# Real Housewives of Lagos: An Analysis of Twitter's Perception

### 1. Introduction

In this Data analysis Project I mined over 170,000 tweets relating to the Real Housewives of Lagos reality TV show using the Python library Tweepy, then I performed a sentiment analysis on the data using the text blob library in Python.

### Contents
1. [Introduction](#1.-Introduction)
2. [Data Gathering](#2.-Data-Gathering)
3. [Data Assessment and Cleaning](#3.-Data-Assessment-and-Cleaning)
4. [Data Preprocessing](4.-Data-Preprocessing)
5. [Sentiment Analysis](5.-Sentiment-Analysis)
6. [Data Visualization](6.-Data-Visualization)
7. [Conclusion](7.-Conclusion)

### 2. Data Gathering

In [None]:
# Import libraries
import tweepy 
import pandas as pd
import numpy as np
import csv 
import re 
import string 
import glob  
import requests 
import matplotlib.pyplot as plt

from collections import Counter

import nltk
from nltk.corpus import stopwords 
from nltk.tokenize import word_tokenize 
from nltk.stem import WordNetLemmatizer

import textblob
from textblob import TextBlob

from wordcloud import WordCloud
from emot.emo_unicode import UNICODE_EMOJI

import warnings
%matplotlib inline

In [None]:
# Access keys and codes from Twitter Developer Account
consumer_key = 'XXXXXXXXXXXXXXXXXXXXX'
consumer_secret = 'XXXXXXXXXXXXXXXXXXXXXXXXXXXXXXXXXXXXXXXXXX'
access_key= '##########-XXXXXXXXXXXXXXXXXXXXX'
access_secret = 'XXXXXXXXXXXXXXXXXXXXXXXXXXXXXXXXXXXXXXXXXX'

In [None]:
# Pass in twitter API authentication key
auth = tweepy.OAuthHandler(consumer_key, consumer_secret)
auth.set_access_token(access_key, access_secret) 
api = tweepy.API(auth,wait_on_rate_limit=True)
sleep_on_rate_limit=False

In [None]:
# Timeframe
since_start= "2022-07-01"
since_end = "2022-07-08"

In [None]:
# Collect tweets using the Cursor object and scrape tweets individually:
def get_tweets(search_query, num_tweets):
    tweet_list = [tweets for tweets in tweepy.Cursor(api.search_tweets,
                                    q=search_query,
                                    lang="en",
                                    since_id = since_start,
                                    tweet_mode='extended').items(num_tweets)]
    for tweet in tweet_list:
        tweet_id = tweet.id # get user_id
        created_at = tweet.created_at # get time of tweet
        text = tweet.full_text # get the tweet
        location = tweet.user.location # get user's location
        retweet = tweet.retweet_count # get number of retweets
        favorite = tweet.favorite_count # get number of likes
        with open('rholagos.csv','a', newline='', encoding='utf-8') as csvFile:
            csv_writer = csv.writer(csvFile, delimiter=',') 
            csv_writer.writerow([tweet_id, created_at, text, location, retweet, favorite]) 

In [None]:
# Create keywords to search for, filter Links, retweets, replies.
search_words = "RHOLagos OR RHOLagosReunion OR Real housewives of lagos OR RHOL OR #realhousewivesoflagos OR #RHOL OR #rholagos OR #rhol"
search_query = search_words + " -filter:retweets AND -filter:replies"

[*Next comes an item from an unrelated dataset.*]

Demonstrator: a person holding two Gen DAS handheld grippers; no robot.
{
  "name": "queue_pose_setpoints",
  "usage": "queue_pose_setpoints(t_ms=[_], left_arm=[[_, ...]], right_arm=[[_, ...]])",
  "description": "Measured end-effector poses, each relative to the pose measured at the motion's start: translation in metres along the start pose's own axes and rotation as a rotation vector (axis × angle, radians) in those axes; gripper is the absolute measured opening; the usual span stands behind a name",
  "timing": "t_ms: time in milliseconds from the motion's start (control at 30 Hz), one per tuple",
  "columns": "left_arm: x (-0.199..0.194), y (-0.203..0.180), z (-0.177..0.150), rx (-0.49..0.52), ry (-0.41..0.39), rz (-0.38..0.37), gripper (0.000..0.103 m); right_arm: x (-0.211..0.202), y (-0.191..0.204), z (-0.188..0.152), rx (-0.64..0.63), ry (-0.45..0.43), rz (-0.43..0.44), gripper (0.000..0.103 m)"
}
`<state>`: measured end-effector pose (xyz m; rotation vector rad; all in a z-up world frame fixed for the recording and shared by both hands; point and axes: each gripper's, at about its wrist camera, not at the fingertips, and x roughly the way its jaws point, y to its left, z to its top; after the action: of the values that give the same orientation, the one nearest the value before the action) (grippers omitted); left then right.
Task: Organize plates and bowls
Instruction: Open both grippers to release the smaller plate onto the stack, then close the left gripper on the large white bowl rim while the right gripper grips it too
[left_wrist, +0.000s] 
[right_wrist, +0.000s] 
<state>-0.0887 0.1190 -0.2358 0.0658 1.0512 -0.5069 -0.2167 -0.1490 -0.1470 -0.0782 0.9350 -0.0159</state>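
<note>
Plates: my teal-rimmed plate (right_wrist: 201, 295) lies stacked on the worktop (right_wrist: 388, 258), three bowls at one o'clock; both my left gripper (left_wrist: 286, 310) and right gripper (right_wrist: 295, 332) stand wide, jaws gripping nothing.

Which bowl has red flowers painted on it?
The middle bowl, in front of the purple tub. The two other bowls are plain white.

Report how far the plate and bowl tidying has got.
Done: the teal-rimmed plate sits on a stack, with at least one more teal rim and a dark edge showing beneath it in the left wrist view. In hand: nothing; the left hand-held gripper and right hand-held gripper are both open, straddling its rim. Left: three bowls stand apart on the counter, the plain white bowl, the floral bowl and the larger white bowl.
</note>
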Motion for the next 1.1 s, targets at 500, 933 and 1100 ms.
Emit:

#  Pass in search query and the number of tweets to retrieve
get_tweets(search_query,50000) 

In [None]:
# Collect older tweets using the Cursor object and scrape tweets individually:
def get_tweets2(search_query, num_tweets, since_id_num):
    tweet_list = [tweets for tweets in tweepy.Cursor(api.search_tweets,
                                    q=search_query,
                                    lang="en",
                                    since_id = since_end,
                                    tweet_mode='extended').items(num_tweets)]
    for tweet in tweet_list[::-1]:
        tweet_id = tweet.id # get user_id
        created_at = tweet.created_at # get time of tweet
        text = tweet.full_text # get the tweet
        location = tweet.user.location # get user's location
        retweet = tweet.retweet_count # get number of retweets
        favorite = tweet.favorite_count # get number of likes
        with open('rholagos2.csv','a', newline='', encoding='utf-8') as csvFile:
            csv_writer = csv.writer(csvFile, delimiter=',') 
            csv_writer.writerow([tweet_id, created_at, text, location, retweet, favorite]) 

In [None]:
# Create keywords to search for, filter Links, retweets, replies.
search_words = "RHOLagos OR RHOLagosReunion OR Real housewives of lagos OR RHOL OR #realhousewivesoflagos OR #RHOL OR #rholagos OR #rhol"
search_query = search_words + " -filter:retweets AND -filter:replies"

#  Pass in search query and the number of tweets to retrieve
get_tweets2(search_query,50000,since_start)

In [None]:
# Save file to my path and convert to dataframe
path = r"C:\Users\THERESA\Desktop\Tina Project"  
files = glob.glob(path + "/*.csv")

tweets = []

for file in files:
    df = pd.read_csv(file, index_col = None, header = None)
    tweets.append(df)
    
# Merge all dataframes
tweets_df = pd.concat(tweets, axis=0, ignore_index = True) 

tweets_df.head()

In [None]:
# Rename column names
dict = {0: 'Id',1: 'Time_of_tweet',2: 'Tweet', 3: 'Location', 4: 'Retweets', 5: 'Likes'}
tweets_df.rename(columns=dict, inplace=True)
tweets_df.head()

### 3. Data Assessment and Cleaning

In [None]:
# Check first five rows
tweets_df.head()

In [None]:
tweets_df.duplicated(subset='Id').sum()

In [None]:
# Inspect DataFrame
tweets_df.shape

In [None]:
#Check for missing values
tweets_df.isna()

In [None]:
# Fill missing locations with "No location"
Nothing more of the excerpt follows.